Qin Boli, Qin Xiaopeng, Ma Jie, Zhou Chenxing, Chen Tianyou, Zhu Jichong, Huang Chengqian, Wu Shaofeng, He Rongqing, Wu Songze, Feng Sitan, Chen Jiarui, Xue Jiang, Wei Wendi, Long Tengxiang, Pan Quan, He Kechang, Qin Zhendong, Zhou Tiejun, Jiang Jiayan, Zhan Xinli, Liu Chong
The First Affiliated Hospital of Guangxi Medical University, No.6 Shuangyong Road, Nanning, 530021, Guangxi, People's Republic of China.

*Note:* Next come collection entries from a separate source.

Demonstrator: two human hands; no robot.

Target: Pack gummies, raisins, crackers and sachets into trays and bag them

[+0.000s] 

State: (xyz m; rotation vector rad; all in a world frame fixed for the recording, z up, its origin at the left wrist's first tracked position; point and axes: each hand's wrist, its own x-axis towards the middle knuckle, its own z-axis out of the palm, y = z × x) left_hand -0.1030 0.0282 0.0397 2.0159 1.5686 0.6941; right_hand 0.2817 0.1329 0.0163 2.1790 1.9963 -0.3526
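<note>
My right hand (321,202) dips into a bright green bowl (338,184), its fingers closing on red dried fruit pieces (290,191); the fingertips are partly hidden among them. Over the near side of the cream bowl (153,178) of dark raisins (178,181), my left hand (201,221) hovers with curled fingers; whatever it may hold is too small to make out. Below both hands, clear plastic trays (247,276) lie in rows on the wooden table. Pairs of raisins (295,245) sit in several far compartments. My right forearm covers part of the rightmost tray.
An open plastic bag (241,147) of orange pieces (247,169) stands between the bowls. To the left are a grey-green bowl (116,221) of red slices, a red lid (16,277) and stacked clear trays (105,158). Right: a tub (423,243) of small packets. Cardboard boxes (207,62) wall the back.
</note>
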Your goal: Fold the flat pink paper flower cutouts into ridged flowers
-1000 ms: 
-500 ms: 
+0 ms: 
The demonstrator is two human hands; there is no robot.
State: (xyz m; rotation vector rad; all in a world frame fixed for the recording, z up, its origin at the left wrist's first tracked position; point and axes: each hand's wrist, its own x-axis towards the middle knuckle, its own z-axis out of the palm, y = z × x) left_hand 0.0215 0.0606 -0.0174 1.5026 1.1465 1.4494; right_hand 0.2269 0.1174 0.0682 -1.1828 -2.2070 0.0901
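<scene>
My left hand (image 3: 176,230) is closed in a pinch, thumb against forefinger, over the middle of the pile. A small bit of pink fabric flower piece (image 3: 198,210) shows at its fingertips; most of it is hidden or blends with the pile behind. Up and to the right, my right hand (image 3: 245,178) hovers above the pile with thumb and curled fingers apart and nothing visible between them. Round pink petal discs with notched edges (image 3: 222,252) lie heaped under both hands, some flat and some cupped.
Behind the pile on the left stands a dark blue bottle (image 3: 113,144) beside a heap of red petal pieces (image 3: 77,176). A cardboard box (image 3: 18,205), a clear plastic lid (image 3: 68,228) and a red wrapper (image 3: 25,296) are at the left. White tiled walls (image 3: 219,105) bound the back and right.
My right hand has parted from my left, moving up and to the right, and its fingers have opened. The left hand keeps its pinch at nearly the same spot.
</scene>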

HIV/AIDS Clinical Treatment Center of Guangxi (Nanning), The Fourth People's Hospital of Nanning, No. 1, Lane 2, Changgang Road, Nanning, 530023, Guangxi, People's Republic of China.
Sci Rep. 2025 Jul 1;15(1):22269. doi: 10.1038/s41598-025-07300-2.
Ankylosing spondylitis (AS) and rheumatoid arthritis (RA) are closely related autoimmune diseases with shared mechanisms that remain unclear. This study aims to identify shared molecular signatures and hub genes underlying the co-occurrence of AS and RA using clinical and transcriptomic data, focusing on immune dysregulation pathways. The CBC data of 23,289 patients were collected, and six machine learning algorithms were applied to develop disease prediction models for AS and RA. Using permutation feature importance and Shapley Additive Explanations (SHAP) based on the optimal model, the top 10 features most influential for AS and RA prediction were identified, followed by selecting their intersections. Bioinformatics analysis was conducted to identify key immune cells associated with AS and RA and to evaluate the correlation between these immune cells and the hub gene. Clinical data, hematoxylin-eosin (H&E) staining, and immunohistochemical analysis were used to validate the findings. Neutrophils and lymphocytes emerged as key predictors in AS and RA models. Bioinformatics identified MYO1F as a hub gene, significantly upregulated in both diseases, with a strong correlation to neutrophil infiltration (p < 0.05). Clinical data, H&E staining of histological sections of interspinous ligaments from AS patients and synovial tissue from RA patients, and immunohistochemistry confirmed elevated neutrophil counts and MYO1F expression (p < 0.05), supporting their roles in immune dysregulation. This study is the first to identify MYO1F as a hub gene in AS and RA co-occurrence, highlighting neutrophil infiltration as a critical factor in their pathogenesis. Our integrative approach combining machine learning, transcriptomics, and clinical validation, provides novel insights into shared mechanisms, positioning MYO1F and neutrophils as potential diagnostic and therapeutic targets.
强直性脊柱炎(AS)和类风湿关节炎(RA)是密切相关的自身免疫性疾病,其共同机制尚不清楚。本研究旨在利用临床和转录组数据,确定AS和RA共病背后的共同分子特征和枢纽基因,重点关注免疫失调途径。收集了23289例患者的全血细胞计数(CBC)数据,并应用六种机器学习算法开发AS和RA的疾病预测模型。基于最优模型,利用排列特征重要性和Shapley加性解释(SHAP),确定了对AS和RA预测最具影响力的前10个特征,然后选择它们的交集。进行生物信息学分析,以确定与AS和RA相关的关键免疫细胞,并评估这些免疫细胞与枢纽基因之间的相关性。临床数据、苏木精-伊红(H&E)染色和免疫组织化学分析用于验证研究结果。中性粒细胞和淋巴细胞是AS和RA模型中的关键预测指标。生物信息学确定MYO1F为枢纽基因,在两种疾病中均显著上调,与中性粒细胞浸润密切相关(p<0.05)。临床数据、AS患者棘间韧带组织切片和RA患者滑膜组织的H&E染色以及免疫组织化学证实中性粒细胞计数和MYO1F表达升高(p<0.05),支持它们在免疫失调中的作用。本研究首次确定MYO1F为AS和RA共病中的枢纽基因,强调中性粒细胞浸润是其发病机制中的关键因素。我们将机器学习、转录组学和临床验证相结合的综合方法,为共同机制提供了新的见解,将MYO1F和中性粒细胞定位为潜在的诊断和治疗靶点。